Hitchens describes the essay as harder than hard to read; apparently it was impossible for him to read, since his accusation that Mrs. Obama was a disciple of Stokely Carmichael and Charles Hamilton's Black Power movement is the result of careless misreading at best, straightforward lying at worst. What she wrote in her thesis is that she used Carmichael and Hamilton's definition of 'Black Power'; that is equivalent, as Ta-Nehisi observes, to accusing to someone who uses Mein Kampf to define 'Nazism' in an academic paper, of being a Nazi. Which, of course, no one would ever do; Hitchens' guilt by association logic is self-evidently racist. (It's particularly inauspicious of a collegiate "Luxembergist-Trotskyist" to go around anathematizing people for being campus radicals; maybe if Michelle O. had dedicated her thesis to the soixante-huitardes, all would have been forgiven.)
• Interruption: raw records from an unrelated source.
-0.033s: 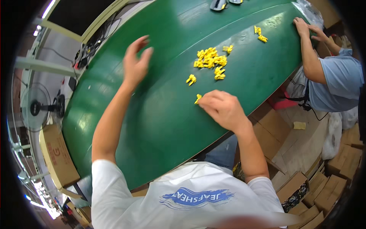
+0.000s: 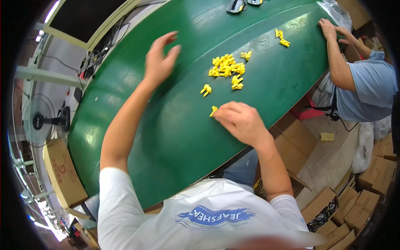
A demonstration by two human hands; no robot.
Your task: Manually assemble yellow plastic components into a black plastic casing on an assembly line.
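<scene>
A: Yellow plastic piece [image 2: 213,111] is noted nearest, at the fingertips of the right hand [image 2: 241,122], lying on the green tabletop [image 2: 166,137]. The grip there is curled down over it; the fingers are drawn together, but whether the piece is truly pinched or only touched cannot be told.

B: And the left hand [image 2: 160,58]?

A: It is raised above the tabletop, fingers spread, nothing held. It is blurred, well apart from the pieces.

B: What lies further out?

A: One lone yellow piece [image 2: 205,89] is seen just beyond the right hand, then the main heap of yellow pieces [image 2: 227,68], a single piece [image 2: 246,54] beside the heap, and two more [image 2: 282,37] near the far edge. A co-worker's hands [image 2: 335,32] are rested on that edge at the right.

B: How should the pick be handled?

A: Judged from this view: the piece is small and the surface smooth, so it is best taken by its sides with fingertips, not pressed flat, lest it be skidded away. The near strays are better cleared before the heap is reached.
</scene>
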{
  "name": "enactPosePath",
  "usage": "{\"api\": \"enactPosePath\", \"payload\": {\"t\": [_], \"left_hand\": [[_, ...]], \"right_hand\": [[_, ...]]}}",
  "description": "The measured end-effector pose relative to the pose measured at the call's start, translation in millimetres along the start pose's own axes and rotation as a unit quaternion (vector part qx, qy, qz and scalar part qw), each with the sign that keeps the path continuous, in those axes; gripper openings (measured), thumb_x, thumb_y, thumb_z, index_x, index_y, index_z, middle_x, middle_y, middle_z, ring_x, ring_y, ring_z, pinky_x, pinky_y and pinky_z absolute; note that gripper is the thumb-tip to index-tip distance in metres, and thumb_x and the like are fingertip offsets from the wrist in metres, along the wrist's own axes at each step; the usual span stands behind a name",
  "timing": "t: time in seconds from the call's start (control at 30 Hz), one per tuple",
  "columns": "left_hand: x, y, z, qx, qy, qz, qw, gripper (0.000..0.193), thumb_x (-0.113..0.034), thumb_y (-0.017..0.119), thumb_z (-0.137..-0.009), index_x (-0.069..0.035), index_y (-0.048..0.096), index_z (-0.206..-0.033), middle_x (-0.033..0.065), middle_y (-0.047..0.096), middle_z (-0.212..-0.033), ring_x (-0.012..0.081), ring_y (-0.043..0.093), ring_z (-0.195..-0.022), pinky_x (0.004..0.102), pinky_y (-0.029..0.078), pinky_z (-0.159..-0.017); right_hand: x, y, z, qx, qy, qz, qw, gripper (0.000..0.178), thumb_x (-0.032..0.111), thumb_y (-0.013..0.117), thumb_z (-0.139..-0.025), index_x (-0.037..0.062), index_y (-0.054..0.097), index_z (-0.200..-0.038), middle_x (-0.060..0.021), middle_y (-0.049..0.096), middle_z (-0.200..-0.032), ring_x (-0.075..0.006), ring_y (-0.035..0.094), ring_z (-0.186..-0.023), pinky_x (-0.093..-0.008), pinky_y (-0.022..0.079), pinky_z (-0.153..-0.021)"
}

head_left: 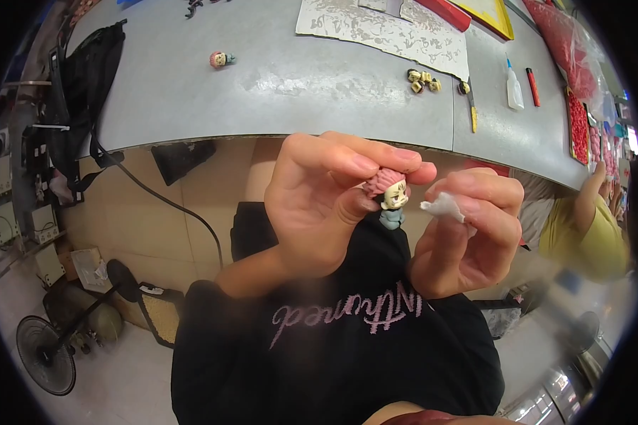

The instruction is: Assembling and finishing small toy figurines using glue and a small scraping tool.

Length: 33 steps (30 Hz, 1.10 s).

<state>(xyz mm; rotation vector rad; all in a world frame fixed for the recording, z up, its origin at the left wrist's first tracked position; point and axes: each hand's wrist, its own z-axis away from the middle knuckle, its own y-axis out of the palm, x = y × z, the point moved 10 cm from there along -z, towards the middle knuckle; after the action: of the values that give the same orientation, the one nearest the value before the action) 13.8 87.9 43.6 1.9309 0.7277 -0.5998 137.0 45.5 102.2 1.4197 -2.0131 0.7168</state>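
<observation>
text | pink cursive lettering (381, 321) | front of black shirt (333, 379)

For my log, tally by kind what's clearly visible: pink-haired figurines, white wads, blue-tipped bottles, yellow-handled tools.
Pink-haired figurines: 2
White wad: 1
Blue-tipped bottle: 1
Yellow-handled tool: 1
Total: 5

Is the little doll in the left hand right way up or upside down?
Right way up: the doll has its pink hair above its blue-grey body.
</observation>
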Motion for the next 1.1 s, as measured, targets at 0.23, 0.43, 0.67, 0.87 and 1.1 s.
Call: {"api": "enactPosePath", "payload": {"t": [0.23,0.43,0.67,0.87,1.1], "left_hand": [[0.9,0.8,0.4,0.006,-0.001,-0.006,1.000,0.023,-0.012,0.054,-0.088,-0.004,0.037,-0.102,0.0201,0.052,-0.107,0.0284,0.061,-0.094,0.0314,0.052,-0.079],[6.4,-0.6,0.7,0.007,-0.016,-0.031,0.999,0.020,-0.008,0.053,-0.088,-0.003,0.039,-0.102,0.0219,0.053,-0.108,0.0285,0.061,-0.094,0.0345,0.051,-0.082],[13.8,-9.9,0.9,-0.010,-0.023,-0.084,0.996,0.013,0.005,0.051,-0.085,0.005,0.047,-0.097,0.0217,0.056,-0.102,0.0250,0.059,-0.096,0.0306,0.049,-0.082],[30.0,-18.1,-1.1,-0.026,-0.064,-0.023,0.997,0.018,0.004,0.054,-0.084,0.003,0.046,-0.100,0.0203,0.056,-0.103,0.0225,0.057,-0.098,0.0303,0.048,-0.081],[45.7,-56.5,-9.0,-0.072,-0.126,0.059,0.988,0.023,-0.004,0.053,-0.088,0.000,0.045,-0.110,0.0165,0.054,-0.110,0.0140,0.053,-0.095,0.0255,0.042,-0.084]], "right_hand": [[-1.7,1.1,0.5,0.004,0.012,0.012,1.000,0.025,-0.006,0.068,-0.067,0.0023,0.059,-0.090,-0.0139,0.057,-0.090,-0.0194,0.057,-0.073,-0.0255,0.046,-0.061],[9.0,11.8,-5.6,0.038,-0.036,0.069,0.996,0.028,-0.004,0.074,-0.060,0.0035,0.064,-0.085,-0.0105,0.060,-0.088,-0.0189,0.057,-0.070,-0.0243,0.046,-0.058],[-12.7,-0.2,-9.8,-0.012,0.016,0.164,0.986,0.030,-0.014,0.069,-0.059,0.0004,0.065,-0.085,-0.0114,0.059,-0.082,-0.0183,0.058,-0.068,-0.0236,0.046,-0.055],[-23.3,9.5,-7.0,0.043,0.029,0.116,0.992,0.028,-0.011,0.071,-0.060,0.0005,0.066,-0.084,-0.0100,0.059,-0.080,-0.0172,0.058,-0.067,-0.0234,0.045,-0.055],[-62.3,-53.0,-8.0,-0.077,0.120,0.134,0.981,0.015,-0.009,0.064,-0.073,-0.0029,0.063,-0.086,-0.0068,0.058,-0.084,-0.0110,0.051,-0.076,-0.0204,0.039,-0.066]]}}
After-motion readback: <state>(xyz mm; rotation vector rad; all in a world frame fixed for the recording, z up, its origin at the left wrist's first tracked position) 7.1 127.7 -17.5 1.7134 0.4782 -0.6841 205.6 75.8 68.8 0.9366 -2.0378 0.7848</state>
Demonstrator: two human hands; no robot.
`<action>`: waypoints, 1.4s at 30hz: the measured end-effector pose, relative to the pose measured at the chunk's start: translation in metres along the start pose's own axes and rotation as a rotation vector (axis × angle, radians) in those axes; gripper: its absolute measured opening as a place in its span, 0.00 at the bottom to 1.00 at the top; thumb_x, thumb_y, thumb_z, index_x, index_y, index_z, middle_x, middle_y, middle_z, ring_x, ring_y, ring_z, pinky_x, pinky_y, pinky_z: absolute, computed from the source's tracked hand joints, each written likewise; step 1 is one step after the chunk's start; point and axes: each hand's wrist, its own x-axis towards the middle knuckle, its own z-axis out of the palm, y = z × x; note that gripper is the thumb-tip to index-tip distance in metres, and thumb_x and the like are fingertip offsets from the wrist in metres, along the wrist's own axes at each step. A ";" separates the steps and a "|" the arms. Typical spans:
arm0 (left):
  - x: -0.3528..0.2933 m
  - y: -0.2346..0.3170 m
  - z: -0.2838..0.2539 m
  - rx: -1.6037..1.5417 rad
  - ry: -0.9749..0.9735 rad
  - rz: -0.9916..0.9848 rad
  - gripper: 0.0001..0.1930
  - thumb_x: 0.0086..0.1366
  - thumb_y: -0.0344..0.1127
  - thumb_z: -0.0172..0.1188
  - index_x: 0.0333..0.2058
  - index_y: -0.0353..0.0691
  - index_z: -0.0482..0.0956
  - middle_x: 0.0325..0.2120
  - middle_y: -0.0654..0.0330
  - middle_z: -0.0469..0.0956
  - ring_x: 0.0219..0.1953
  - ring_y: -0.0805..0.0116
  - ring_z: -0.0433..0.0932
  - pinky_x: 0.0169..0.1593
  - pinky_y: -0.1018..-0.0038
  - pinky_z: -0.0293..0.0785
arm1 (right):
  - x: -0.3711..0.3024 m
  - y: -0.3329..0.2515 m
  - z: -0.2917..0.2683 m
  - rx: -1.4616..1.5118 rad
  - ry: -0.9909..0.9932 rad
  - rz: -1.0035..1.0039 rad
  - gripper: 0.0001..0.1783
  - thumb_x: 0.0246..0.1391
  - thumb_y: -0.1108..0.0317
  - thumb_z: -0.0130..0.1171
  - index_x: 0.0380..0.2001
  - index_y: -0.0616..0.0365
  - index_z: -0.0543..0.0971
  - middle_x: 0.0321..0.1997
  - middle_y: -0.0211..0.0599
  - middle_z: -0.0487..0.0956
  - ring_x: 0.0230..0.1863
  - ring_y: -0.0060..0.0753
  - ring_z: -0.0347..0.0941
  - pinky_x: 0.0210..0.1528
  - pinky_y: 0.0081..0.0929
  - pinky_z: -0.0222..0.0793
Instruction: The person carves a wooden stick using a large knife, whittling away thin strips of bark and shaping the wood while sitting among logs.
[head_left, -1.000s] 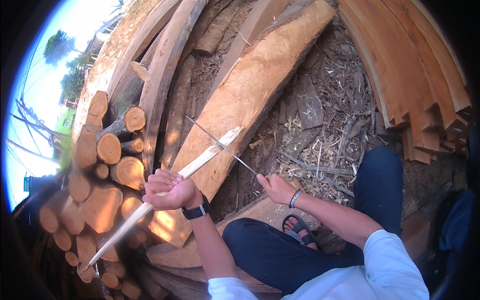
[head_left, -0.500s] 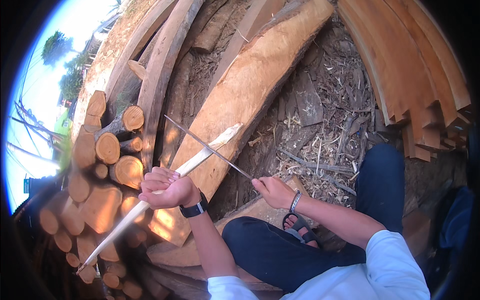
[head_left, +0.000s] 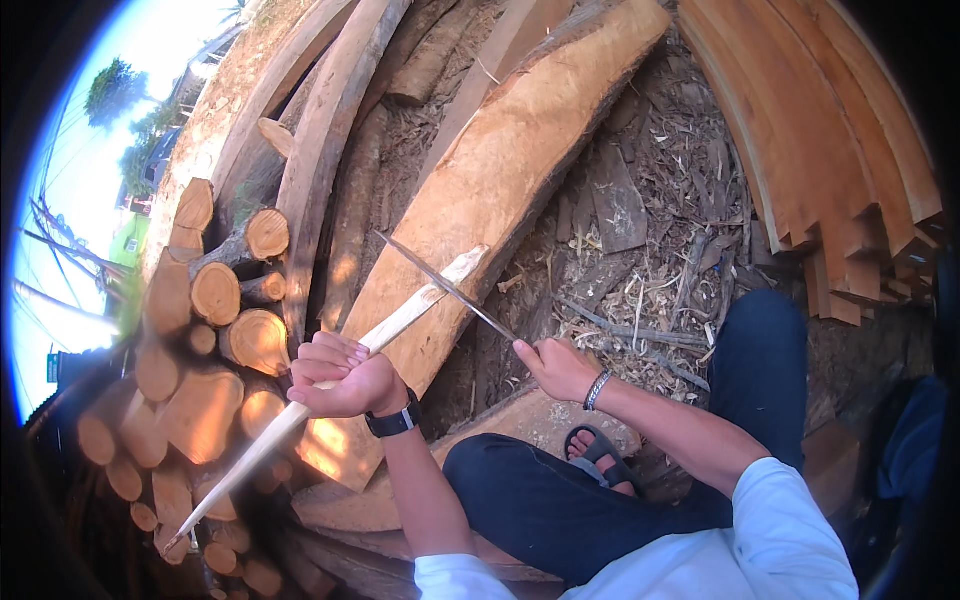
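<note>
L hand [head_left: 345,378] closed round the pale stick [head_left: 405,318], approx mid-length, left of frame ctr. R hand [head_left: 560,368] clenched on the near end of a thin blade [head_left: 450,288]; handle hidden in my fist. Blade crosses the stick near its upper end, ctr of frame; looks like contact, can't confirm.

Stick runs diag: blunt end at frame ctr over the big slab [head_left: 530,140], tapered tip lower left, in front of the log stack [head_left: 258,342]. Can't tell if the blunt end touches the slab.

Handling est: stick prob. light (one hand carries it) and stiff, no visible bend. Bare wood, so likely decent grip, maybe slick if palm's sweaty; splinter risk along the faces. Thin tip is prob. the fragile bit; don't load it. Best hold IMO: mid-length, approx as now, fingers well clear of the blade. Blade looks narrow, prob. stiff enough; hold at handle end only. Can't tell which edge is sharp, so treat both as live.
</note>
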 end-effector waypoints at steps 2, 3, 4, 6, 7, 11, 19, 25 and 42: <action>-0.001 0.001 -0.001 0.007 -0.043 0.010 0.29 0.72 0.55 0.33 0.13 0.49 0.52 0.07 0.67 0.51 0.08 0.76 0.50 0.13 0.82 0.49 | -0.011 -0.011 0.005 0.052 0.031 -0.055 0.37 0.65 0.45 0.39 0.20 0.71 0.74 0.20 0.66 0.73 0.31 0.66 0.74 0.34 0.52 0.69; -0.001 0.002 0.003 0.013 -0.048 0.006 0.29 0.72 0.55 0.33 0.13 0.49 0.52 0.07 0.67 0.51 0.08 0.76 0.49 0.13 0.82 0.49 | -0.016 -0.012 0.010 0.087 0.055 -0.115 0.37 0.65 0.45 0.39 0.19 0.71 0.74 0.20 0.66 0.73 0.31 0.66 0.74 0.35 0.52 0.69; -0.001 0.002 0.007 0.020 -0.052 0.002 0.29 0.72 0.56 0.33 0.13 0.48 0.52 0.07 0.67 0.51 0.08 0.76 0.49 0.13 0.82 0.48 | -0.018 -0.012 0.013 0.123 0.078 -0.175 0.38 0.65 0.44 0.39 0.17 0.71 0.74 0.20 0.66 0.73 0.31 0.66 0.74 0.35 0.52 0.69; -0.004 0.003 0.014 0.034 -0.055 0.007 0.29 0.72 0.56 0.33 0.13 0.48 0.52 0.07 0.67 0.51 0.09 0.76 0.49 0.13 0.83 0.48 | -0.015 -0.006 0.011 0.091 0.085 -0.181 0.37 0.66 0.45 0.39 0.20 0.71 0.74 0.20 0.66 0.73 0.31 0.66 0.74 0.35 0.52 0.68; -0.006 0.004 0.018 0.039 -0.057 0.012 0.29 0.72 0.56 0.34 0.13 0.48 0.53 0.07 0.67 0.51 0.09 0.76 0.49 0.13 0.83 0.48 | -0.009 0.001 0.008 0.086 0.078 -0.145 0.36 0.66 0.46 0.39 0.21 0.71 0.74 0.20 0.66 0.73 0.31 0.67 0.74 0.34 0.52 0.68; -0.014 0.006 0.022 0.023 -0.142 0.041 0.29 0.71 0.58 0.37 0.14 0.46 0.54 0.09 0.68 0.52 0.10 0.79 0.50 0.14 0.85 0.49 | -0.014 -0.012 -0.005 0.018 0.015 -0.025 0.34 0.66 0.46 0.39 0.24 0.71 0.74 0.21 0.65 0.73 0.31 0.68 0.73 0.34 0.52 0.67; 0.004 -0.010 0.054 -0.056 -0.071 -0.011 0.31 0.69 0.57 0.47 0.13 0.43 0.53 0.09 0.68 0.52 0.11 0.79 0.49 0.16 0.79 0.43 | 0.007 0.007 0.001 0.206 0.056 0.070 0.39 0.66 0.42 0.35 0.19 0.71 0.73 0.15 0.56 0.71 0.22 0.54 0.72 0.30 0.45 0.66; 0.029 -0.033 0.062 -0.010 -0.200 0.078 0.36 0.66 0.69 0.40 0.12 0.43 0.51 0.09 0.69 0.50 0.12 0.79 0.50 0.17 0.78 0.41 | -0.004 -0.016 0.012 0.272 0.097 -0.168 0.36 0.68 0.45 0.33 0.15 0.64 0.69 0.11 0.39 0.68 0.17 0.37 0.69 0.26 0.37 0.64; 0.031 -0.027 0.059 0.049 -0.168 -0.016 0.40 0.64 0.73 0.36 0.11 0.41 0.49 0.08 0.70 0.50 0.12 0.79 0.50 0.18 0.75 0.40 | -0.013 -0.016 0.000 0.405 -0.021 0.132 0.35 0.67 0.40 0.33 0.14 0.56 0.63 0.10 0.26 0.61 0.10 0.20 0.57 0.13 0.23 0.54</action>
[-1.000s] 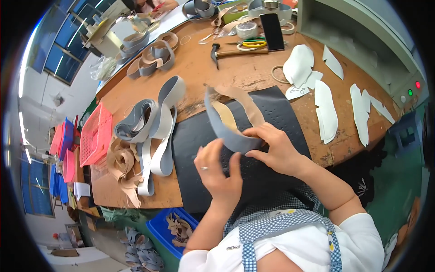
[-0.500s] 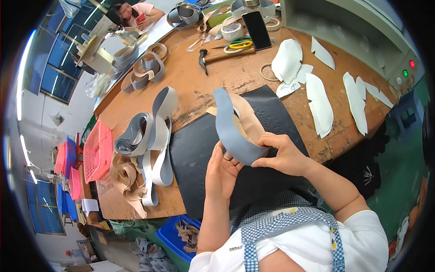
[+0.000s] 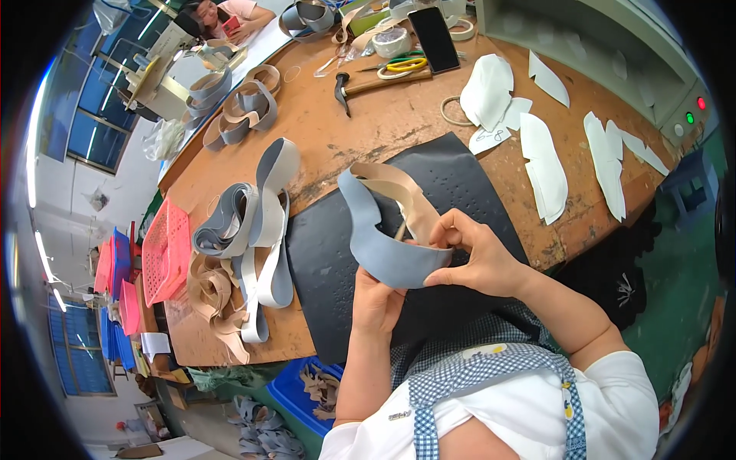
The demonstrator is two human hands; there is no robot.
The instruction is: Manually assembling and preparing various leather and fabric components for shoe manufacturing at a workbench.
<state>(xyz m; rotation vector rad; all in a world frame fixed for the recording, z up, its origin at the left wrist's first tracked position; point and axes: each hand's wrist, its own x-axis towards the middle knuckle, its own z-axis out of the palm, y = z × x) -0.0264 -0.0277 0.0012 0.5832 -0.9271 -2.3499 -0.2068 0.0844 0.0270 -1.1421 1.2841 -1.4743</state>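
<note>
A curved band of leather-like material (image 3: 387, 261), blue-grey outside and tan inside, is held up in a loop above a black mat (image 3: 322, 268). My right hand (image 3: 479, 257) pinches its right end between thumb and fingers. From below, my left hand (image 3: 376, 299) grips the lower edge; some of its fingers are hidden behind the band. To the left of the mat lie a coil of grey strips (image 3: 230, 222) and a heap of tan strips (image 3: 211, 287).
White paper patterns (image 3: 544, 169) lie on the right of the wooden table. Beyond the mat are a hammer (image 3: 376, 84), yellow-handled scissors (image 3: 405, 66), a tape roll (image 3: 391, 42) and a phone (image 3: 434, 40). A pink basket (image 3: 166, 253) stands at left. Another person (image 3: 234, 19) sits beyond.
The band has tilted and swung left, so its loop shows wider from above. My left hand has shifted lower beneath it. The right hand keeps its pinch.
</note>
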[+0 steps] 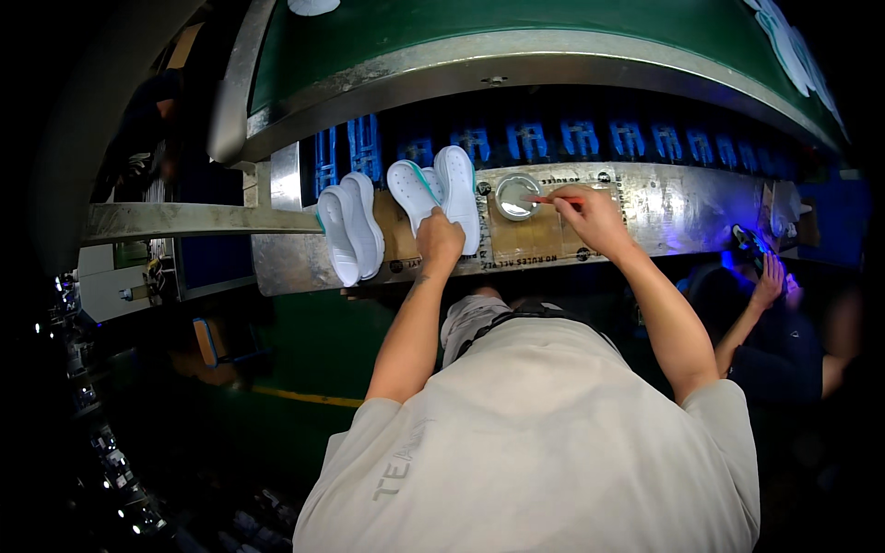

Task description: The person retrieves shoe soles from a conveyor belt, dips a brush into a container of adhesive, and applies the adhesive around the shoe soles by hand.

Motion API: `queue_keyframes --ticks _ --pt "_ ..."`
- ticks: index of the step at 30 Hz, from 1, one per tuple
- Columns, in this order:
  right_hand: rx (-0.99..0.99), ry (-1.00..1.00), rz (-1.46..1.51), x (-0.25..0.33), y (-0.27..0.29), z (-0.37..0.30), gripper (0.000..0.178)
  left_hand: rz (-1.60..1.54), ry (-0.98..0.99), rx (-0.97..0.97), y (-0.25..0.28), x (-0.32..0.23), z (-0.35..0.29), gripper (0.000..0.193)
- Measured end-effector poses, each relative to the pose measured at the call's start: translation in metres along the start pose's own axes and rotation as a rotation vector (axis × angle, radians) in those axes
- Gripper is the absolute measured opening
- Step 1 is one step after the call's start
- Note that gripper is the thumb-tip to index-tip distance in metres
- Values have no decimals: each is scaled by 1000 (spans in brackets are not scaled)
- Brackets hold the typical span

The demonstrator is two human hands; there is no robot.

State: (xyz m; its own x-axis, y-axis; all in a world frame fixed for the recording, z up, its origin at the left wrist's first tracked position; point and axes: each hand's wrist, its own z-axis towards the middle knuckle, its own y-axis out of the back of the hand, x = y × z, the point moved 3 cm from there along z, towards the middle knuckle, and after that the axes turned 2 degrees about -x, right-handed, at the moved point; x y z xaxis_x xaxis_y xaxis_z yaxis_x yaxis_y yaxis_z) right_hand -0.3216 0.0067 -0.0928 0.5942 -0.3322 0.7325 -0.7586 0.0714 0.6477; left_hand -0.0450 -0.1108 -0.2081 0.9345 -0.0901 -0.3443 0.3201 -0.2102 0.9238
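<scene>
From where I stood, the person's left hand [440,236] had its fingers bent closed around the near end of a perforated white sole [408,187] edged in teal. That sole was tilted slightly to the left, above the metal bench [645,217]. A second white sole [458,195] stood close against its right side; I could not tell whether the same fingers gripped that one too.

The right hand [593,219] pinched a slim red-handled tool [566,199] between thumb and fingers, the handle pointing left. Its far end reached over the rim of a round dish [519,208] holding something pale and shiny; I could not make out the tip, or whether it touched the contents. The dish sat on a piece of brown cardboard [525,238] on the bench, between the two hands.

To the left of the held soles, a pair of white soles [340,238] lay side by side, slanting toward the person. Blue brackets [527,140] stood in a row behind the bench, below a green conveyor belt [516,20]. Well off to the right, near a violet-blue glow, a co-worker's hand [772,280] was beside a small dark object, its details too blurred to tell.
</scene>
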Motion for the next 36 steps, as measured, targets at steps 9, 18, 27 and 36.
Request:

Ta-Nehisi points out the obligatory to-be-sures: Hitchens understands the wrongness of racism on a deeper level than most, and has written perspicuously about it, etc. ad nauseam. But Ta-Nehisi himself has noted elsewhere that that's ultimately irrelevant:

Dog, we don't care whether you have any "racial animus" or whether you "understand the essential evil of racism." If you're willing to feed the fears of those who have "racial animus," how are you any better? Indeed, Intentionally playing into racist stereotypes–which you know not to be true–is arguably WORSE than actually believing them. At least the believer is being honest, and perhaps, can be talked off the ledge.

Over the coming weeks and months, we'll undoubtedly discover that there are a multitude of Americans whose best friends are black. (So many, in fact, that one has to tip one's hat to the superhuman stamina of black people: There are about 240 million white Americans and 40 million black Americans; each black person must be a best friend of six white people on average, and just the cross-country travel that entails would take a lot of energy. No wonder there are so many of them in professional sports.) Being BFF with a black person doesn't excuse lying down in a gutter with racists, let alone doing your part to lend mainstream legitimacy to racist paranoia.

Precisely because the demonization of Michelle Obama trades so bluntly and crudely on racist stereotypes, its (marginally) subtler sexist and misogynistic elements are likely to receive secondary attention. But all the classic tropes are there on ample display: The conniving, domineering woman; the henpecked man whose virtue is corroded by a temptress; female transgression against natural authority, whether her husband's or her nation's. Underlying it all is a reflexive assignment of blame to women — which is the translation, out of innuendo, of Hitchens' insistence that "there is an inexcusable unwillingness among reporters to be the one to ask [whether Michelle Obama corrupts Barack]," an unwillingness more commonly described as "minimal propriety."

In other words, one of the smaller historic opportunities this election will provide is for the feminists who accused feminist Obama supporters of treachery to show the greenhorns how it's done. Gloria Steinem, Erica Jong, Robin Morgan — the floor is yours.

UPDATE: Details of the "hate whitey" tape were lifted from a novel. Thanks, National Review, for fact-checking Larry Johnson and Hillbuzz.